--- Dataset excerpts Enclosed Below ---

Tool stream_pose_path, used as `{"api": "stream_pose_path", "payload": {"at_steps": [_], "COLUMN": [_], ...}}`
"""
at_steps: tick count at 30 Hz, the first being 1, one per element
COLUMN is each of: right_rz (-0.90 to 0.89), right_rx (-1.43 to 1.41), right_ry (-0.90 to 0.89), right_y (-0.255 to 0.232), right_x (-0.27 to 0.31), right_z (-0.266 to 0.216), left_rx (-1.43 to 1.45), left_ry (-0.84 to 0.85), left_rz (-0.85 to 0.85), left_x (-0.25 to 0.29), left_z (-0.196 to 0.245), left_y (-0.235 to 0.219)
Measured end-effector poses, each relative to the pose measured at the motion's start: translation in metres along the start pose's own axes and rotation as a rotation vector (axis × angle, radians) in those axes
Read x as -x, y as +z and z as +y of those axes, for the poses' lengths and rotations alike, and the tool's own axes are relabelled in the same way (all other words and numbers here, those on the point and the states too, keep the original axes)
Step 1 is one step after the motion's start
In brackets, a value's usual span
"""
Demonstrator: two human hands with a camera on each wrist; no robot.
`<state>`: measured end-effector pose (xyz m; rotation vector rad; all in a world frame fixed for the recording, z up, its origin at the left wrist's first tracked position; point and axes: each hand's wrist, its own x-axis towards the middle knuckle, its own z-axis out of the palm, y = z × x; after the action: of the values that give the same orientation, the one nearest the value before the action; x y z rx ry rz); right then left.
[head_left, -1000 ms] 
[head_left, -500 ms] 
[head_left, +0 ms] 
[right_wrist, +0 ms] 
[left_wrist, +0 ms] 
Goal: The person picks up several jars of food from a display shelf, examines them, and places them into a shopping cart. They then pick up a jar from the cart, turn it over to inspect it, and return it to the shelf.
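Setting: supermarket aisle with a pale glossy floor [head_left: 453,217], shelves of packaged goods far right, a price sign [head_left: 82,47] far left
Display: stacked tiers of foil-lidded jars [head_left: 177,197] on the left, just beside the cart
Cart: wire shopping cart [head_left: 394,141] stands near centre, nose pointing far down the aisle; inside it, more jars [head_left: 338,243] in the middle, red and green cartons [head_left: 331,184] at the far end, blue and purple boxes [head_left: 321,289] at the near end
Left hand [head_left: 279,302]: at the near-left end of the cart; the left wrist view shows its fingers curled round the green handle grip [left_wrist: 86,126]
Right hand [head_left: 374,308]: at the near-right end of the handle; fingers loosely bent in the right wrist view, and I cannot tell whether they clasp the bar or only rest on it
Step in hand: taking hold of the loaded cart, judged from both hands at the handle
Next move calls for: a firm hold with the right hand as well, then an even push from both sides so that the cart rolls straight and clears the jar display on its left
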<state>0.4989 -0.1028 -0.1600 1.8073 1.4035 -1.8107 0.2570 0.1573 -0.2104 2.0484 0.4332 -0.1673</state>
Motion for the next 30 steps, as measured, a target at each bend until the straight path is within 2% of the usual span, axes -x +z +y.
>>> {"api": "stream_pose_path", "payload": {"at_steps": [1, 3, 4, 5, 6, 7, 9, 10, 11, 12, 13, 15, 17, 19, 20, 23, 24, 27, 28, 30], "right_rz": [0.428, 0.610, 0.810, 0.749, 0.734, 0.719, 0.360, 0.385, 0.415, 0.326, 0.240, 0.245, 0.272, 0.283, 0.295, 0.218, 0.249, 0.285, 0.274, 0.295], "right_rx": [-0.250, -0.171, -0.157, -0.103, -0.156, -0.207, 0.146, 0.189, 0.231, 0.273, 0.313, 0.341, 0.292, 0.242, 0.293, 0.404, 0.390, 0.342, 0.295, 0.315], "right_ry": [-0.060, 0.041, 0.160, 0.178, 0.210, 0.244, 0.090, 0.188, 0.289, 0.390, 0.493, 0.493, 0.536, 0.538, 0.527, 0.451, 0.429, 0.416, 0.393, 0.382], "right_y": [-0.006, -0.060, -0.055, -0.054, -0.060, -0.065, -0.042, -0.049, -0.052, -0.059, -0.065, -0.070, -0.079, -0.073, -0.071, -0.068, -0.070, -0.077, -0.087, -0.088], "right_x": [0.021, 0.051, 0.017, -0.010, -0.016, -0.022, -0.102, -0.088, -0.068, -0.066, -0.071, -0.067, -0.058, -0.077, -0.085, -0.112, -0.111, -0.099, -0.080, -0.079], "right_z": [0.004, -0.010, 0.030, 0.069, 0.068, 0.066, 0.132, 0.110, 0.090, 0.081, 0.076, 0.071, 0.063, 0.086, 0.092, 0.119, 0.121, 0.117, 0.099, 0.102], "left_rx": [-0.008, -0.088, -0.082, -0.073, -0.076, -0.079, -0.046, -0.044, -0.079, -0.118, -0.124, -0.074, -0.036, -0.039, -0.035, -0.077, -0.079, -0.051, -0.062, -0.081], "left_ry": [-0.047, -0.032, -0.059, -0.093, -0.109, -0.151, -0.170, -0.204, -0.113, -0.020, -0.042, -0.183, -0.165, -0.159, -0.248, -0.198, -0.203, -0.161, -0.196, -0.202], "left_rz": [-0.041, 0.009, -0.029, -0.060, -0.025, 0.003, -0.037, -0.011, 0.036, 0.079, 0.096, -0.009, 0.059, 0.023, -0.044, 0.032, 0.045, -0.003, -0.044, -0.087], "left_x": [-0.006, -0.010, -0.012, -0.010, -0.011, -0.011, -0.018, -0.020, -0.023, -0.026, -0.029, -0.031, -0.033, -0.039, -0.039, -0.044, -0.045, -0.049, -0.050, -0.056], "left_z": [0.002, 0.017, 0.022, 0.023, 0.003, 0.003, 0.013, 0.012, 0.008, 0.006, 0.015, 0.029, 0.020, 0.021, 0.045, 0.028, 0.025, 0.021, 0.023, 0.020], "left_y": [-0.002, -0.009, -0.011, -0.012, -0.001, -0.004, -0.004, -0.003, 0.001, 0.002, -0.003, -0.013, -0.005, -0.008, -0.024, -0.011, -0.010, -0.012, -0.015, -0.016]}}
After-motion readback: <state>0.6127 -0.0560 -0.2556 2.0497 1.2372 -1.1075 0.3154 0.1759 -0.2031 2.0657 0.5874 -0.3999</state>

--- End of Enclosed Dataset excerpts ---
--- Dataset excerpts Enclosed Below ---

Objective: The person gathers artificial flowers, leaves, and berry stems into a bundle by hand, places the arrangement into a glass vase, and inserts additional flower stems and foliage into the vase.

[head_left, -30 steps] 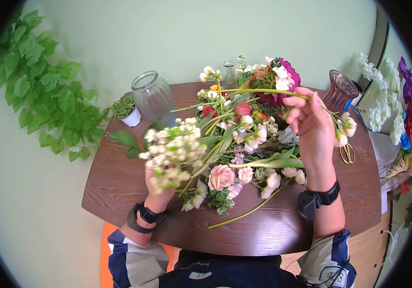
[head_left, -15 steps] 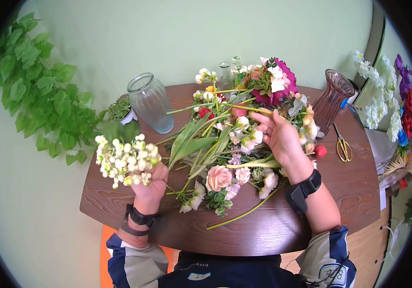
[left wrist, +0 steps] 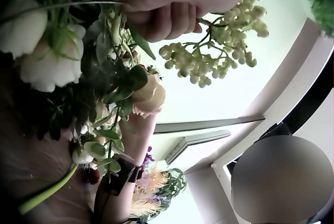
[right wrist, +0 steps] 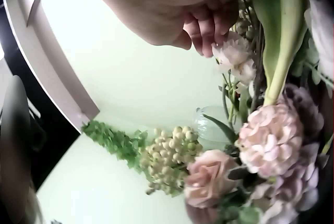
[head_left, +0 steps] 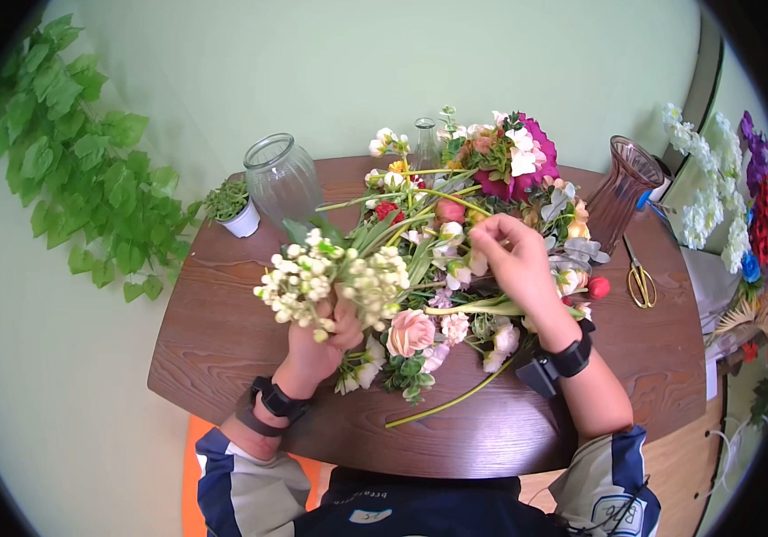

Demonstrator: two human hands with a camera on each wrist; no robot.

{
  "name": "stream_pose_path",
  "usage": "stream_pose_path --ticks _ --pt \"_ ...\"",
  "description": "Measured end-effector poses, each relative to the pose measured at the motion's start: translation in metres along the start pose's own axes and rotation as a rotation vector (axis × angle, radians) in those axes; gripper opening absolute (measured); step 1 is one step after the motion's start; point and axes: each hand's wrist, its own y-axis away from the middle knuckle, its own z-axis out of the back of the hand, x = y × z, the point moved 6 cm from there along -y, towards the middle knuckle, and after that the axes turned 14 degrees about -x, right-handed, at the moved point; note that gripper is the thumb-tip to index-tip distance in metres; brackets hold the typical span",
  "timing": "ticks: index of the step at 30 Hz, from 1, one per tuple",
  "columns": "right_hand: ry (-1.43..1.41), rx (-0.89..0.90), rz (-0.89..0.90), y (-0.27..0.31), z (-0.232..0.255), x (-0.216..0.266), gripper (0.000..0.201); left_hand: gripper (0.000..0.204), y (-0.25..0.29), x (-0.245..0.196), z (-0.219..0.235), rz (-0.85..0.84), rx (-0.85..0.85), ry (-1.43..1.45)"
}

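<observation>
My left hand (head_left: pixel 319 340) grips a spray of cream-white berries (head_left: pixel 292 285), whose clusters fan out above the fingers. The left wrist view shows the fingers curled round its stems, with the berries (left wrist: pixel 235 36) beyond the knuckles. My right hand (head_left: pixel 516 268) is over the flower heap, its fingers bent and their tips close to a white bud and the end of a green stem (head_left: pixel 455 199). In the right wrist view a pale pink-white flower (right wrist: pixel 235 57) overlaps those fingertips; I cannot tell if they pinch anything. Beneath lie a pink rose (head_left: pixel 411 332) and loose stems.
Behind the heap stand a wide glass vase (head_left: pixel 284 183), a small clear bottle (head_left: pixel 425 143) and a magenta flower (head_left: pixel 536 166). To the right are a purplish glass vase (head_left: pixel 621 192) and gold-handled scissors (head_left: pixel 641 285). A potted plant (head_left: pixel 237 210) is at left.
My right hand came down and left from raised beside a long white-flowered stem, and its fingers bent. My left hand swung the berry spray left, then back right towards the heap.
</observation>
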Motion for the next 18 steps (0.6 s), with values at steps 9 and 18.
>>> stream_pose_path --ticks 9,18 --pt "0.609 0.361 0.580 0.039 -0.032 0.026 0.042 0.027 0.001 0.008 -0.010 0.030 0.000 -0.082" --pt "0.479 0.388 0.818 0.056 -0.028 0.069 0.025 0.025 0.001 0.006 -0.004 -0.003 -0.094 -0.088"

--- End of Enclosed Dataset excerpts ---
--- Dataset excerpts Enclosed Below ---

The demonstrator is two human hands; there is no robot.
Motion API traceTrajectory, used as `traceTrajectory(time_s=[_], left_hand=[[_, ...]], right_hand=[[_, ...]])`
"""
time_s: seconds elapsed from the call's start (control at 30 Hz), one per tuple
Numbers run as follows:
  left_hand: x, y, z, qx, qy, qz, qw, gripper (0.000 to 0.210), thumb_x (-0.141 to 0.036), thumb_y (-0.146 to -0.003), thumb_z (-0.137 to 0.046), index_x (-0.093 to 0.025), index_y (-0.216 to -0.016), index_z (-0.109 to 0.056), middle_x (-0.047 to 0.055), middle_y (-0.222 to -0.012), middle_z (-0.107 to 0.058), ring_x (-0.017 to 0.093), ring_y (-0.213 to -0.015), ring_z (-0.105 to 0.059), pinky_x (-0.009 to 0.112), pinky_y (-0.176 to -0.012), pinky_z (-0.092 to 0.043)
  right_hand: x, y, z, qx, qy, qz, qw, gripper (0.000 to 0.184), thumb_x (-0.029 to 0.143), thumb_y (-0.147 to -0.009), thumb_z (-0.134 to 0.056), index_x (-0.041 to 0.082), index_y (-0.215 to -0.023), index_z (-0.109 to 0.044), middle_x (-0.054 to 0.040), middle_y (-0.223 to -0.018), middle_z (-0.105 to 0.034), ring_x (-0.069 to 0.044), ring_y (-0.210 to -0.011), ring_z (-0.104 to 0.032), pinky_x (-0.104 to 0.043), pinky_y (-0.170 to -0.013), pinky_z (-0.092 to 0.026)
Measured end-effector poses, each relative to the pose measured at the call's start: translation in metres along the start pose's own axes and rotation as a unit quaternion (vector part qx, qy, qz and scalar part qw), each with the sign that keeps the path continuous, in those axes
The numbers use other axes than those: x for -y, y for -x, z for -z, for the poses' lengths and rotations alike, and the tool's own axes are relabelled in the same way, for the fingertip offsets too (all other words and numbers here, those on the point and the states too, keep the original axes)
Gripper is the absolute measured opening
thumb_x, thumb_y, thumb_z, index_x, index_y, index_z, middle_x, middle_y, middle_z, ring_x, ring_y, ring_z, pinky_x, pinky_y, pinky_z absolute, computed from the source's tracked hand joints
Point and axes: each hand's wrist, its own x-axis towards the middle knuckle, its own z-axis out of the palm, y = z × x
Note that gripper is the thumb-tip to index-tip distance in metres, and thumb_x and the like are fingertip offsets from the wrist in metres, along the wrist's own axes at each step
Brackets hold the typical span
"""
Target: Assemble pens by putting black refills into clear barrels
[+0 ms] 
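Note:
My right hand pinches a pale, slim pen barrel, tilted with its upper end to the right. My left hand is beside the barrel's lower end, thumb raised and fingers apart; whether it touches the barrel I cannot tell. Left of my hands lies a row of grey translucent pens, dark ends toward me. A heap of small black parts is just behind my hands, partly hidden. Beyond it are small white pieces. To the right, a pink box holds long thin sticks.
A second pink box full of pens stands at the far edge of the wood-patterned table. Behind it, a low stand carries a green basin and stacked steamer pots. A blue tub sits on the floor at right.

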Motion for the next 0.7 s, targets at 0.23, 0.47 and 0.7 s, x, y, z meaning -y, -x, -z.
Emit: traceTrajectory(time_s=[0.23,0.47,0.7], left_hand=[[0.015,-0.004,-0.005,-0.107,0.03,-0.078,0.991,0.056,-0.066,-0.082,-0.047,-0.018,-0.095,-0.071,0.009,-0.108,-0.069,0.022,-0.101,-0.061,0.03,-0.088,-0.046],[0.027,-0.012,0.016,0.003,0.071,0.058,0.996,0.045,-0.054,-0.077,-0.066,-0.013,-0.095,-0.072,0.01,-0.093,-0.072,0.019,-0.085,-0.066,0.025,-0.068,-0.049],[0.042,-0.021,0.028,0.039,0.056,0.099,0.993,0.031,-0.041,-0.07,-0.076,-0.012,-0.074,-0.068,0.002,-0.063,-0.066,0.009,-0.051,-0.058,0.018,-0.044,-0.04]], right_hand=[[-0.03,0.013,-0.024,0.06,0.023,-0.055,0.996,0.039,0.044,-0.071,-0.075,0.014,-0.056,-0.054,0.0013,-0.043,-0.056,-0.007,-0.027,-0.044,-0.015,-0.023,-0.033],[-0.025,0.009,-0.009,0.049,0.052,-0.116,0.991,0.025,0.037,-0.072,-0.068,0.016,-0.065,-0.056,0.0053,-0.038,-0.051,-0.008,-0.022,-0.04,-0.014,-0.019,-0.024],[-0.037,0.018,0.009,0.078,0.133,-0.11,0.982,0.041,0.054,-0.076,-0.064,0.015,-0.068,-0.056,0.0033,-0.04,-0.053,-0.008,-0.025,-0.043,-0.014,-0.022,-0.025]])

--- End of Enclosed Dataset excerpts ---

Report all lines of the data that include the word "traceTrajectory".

> [Exercise response]
Motion API traceTrajectory, used as `traceTrajectory(time_s=[_], left_hand=[[_, ...]], right_hand=[[_, ...]])`
Emit: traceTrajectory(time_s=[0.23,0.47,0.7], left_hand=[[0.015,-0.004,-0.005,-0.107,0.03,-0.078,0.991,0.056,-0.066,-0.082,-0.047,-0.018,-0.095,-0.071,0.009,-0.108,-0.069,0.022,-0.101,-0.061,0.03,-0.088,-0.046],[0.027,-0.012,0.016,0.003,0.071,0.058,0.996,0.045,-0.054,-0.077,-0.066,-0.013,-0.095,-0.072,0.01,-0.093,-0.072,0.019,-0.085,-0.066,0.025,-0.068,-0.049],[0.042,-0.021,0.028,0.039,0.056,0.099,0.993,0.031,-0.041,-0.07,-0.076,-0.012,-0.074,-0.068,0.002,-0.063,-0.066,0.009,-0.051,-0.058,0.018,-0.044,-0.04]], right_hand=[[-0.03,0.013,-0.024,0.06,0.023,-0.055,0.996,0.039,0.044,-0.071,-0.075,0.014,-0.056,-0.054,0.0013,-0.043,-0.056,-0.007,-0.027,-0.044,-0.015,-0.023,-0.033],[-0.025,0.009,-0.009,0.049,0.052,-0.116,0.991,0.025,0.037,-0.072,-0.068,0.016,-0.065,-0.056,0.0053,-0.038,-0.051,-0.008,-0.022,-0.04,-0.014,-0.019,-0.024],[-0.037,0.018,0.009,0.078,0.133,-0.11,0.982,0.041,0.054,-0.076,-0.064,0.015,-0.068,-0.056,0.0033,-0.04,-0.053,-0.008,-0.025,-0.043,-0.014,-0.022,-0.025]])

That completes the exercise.